A.3.2. TST conversions

If there has been recent exposure, such as close contact with a person with TB disease or occupational TB disease exposure, then TST conversion will be more likely than when there has been no exposure. Conversion is defined as a TST of 10 mm or greater when an earlier test resulted in a reaction of less than 5 mm. If the earlier result was between 5 and 9 mm, the definition of conversion is more controversial. Increases of 6 or 10 mm have been proposed, but there is weak evidence supporting both.⁸⁹ In general, the larger the increase, the more likely it is due to a true conversion. However, like consideration of a “booster,” any second TST result of 10 mm or greater should be considered a “positive” and the patient evaluated for possible TPT.

All available experimental and epidemiologic evidence consistently shows that TST conversion occurs within 3-8 weeks of exposure.⁸⁹ Therefore, to identify a true conversion (ie, new infection), a single TST should be performed as soon as possible after an exposure to tuberculosis is recognized and the contact is identified. If the first TST is negative and performed less than 8 weeks after contact with the index patient, then a second TST should be scheduled no sooner than 8 weeks after the contact was broken. This also means for contacts that are identified more than 8 weeks after contact with an index patient is broken (eg, casual contacts), a single TST can be performed, and the result acted upon.⁷

A.4. Dimensions to consider when interpreting TB infection diagnostic test results

A.4.1. Pretest probability of TB infection and predictive value

The pretest probability of TB infection refers to the probability a person truly has infection. The positive predictive value therefore reflects the likelihood that a positive result truly represents infection and the negative predictive value the likelihood a negative result truly represents absence of infection. The positive predictive value of the TST may be significantly reduced by BCG vaccination in populations with low pretest probability of infection; similarly, in populations with significant immune impairment, the negative predictive value of both TST and IGRA may be significantly impacted in populations with high pretest probability of infection.

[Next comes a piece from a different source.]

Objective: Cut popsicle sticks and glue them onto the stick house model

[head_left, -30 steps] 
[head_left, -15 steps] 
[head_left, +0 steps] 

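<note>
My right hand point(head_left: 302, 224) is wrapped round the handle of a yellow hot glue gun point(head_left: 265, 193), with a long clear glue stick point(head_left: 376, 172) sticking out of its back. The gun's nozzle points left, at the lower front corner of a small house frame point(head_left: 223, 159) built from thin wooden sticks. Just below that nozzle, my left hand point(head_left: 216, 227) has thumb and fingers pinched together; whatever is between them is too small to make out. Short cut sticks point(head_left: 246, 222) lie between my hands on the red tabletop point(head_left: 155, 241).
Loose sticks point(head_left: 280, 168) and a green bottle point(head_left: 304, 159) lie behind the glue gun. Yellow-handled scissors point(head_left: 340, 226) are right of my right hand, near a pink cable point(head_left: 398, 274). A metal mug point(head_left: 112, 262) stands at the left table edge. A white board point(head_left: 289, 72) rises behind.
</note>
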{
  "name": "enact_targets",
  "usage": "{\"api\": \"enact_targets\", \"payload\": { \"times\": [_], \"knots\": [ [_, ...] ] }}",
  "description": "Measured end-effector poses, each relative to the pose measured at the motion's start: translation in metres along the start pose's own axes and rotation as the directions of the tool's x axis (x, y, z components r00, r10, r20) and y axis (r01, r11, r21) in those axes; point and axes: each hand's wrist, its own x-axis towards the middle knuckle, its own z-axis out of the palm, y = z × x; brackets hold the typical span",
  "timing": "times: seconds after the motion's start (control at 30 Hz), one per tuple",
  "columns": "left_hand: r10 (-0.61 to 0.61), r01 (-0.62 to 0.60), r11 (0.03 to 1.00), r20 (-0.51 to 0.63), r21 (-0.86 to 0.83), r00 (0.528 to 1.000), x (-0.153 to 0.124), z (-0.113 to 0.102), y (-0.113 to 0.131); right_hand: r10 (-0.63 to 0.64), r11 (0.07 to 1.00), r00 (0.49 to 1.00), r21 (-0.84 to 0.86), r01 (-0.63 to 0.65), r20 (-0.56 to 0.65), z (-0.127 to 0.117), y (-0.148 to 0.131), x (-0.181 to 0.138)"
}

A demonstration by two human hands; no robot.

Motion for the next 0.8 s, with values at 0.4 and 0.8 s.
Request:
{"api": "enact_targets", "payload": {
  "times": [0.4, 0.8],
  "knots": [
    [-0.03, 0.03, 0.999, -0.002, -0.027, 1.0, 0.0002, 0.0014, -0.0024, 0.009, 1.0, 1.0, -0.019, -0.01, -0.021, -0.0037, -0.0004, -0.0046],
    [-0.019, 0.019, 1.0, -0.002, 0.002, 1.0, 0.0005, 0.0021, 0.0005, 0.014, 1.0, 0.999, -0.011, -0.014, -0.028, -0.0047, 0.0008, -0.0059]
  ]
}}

A.4.2. Discriminatory ability of the test to identify individuals at increased risk of TB disease

The discriminatory ability of the test to identify individuals who will develop TB disease refers to the IRR, that is, the likelihood of developing disease among persons testing positive vs. negative. In populations where false negatives with a TST or IGRA are expected to be common (eg, due to immune impairment or other biologic reasons), the IRR of a test may fall substantially, even with very high specificity. Similarly, in populations where false positives are expected to be common, the IRR of a test may be substantially impacted, even if sensitivity is very high. Therefore, the discriminatory ability of a test is likely to be severely impacted in populations where sensitivity and/or specificity are expected to be reduced.

A.4.3. Risk of TB disease

The risk of TB disease is elevated among persons with medical conditions that affect immunity, recent infection or certain habits, and is described for various populations among persons with a positive test in Table 2 of the main text. Using estimates of IRR, risk of TB disease can be estimated among persons with a negative test. Risk of disease is the most paramount consideration when faced with a test result, as TB disease may result in long-term patient morbidity or even death. Risk of disease at the time the test is done should not be the only consideration; it is important to also consider future risk of disease. This is especially important among certain persons, such as those tested prior to initiating immunosuppressants, prior to transplantation, or early in chronic kidney disease, as risk of disease is likely to increase in the future.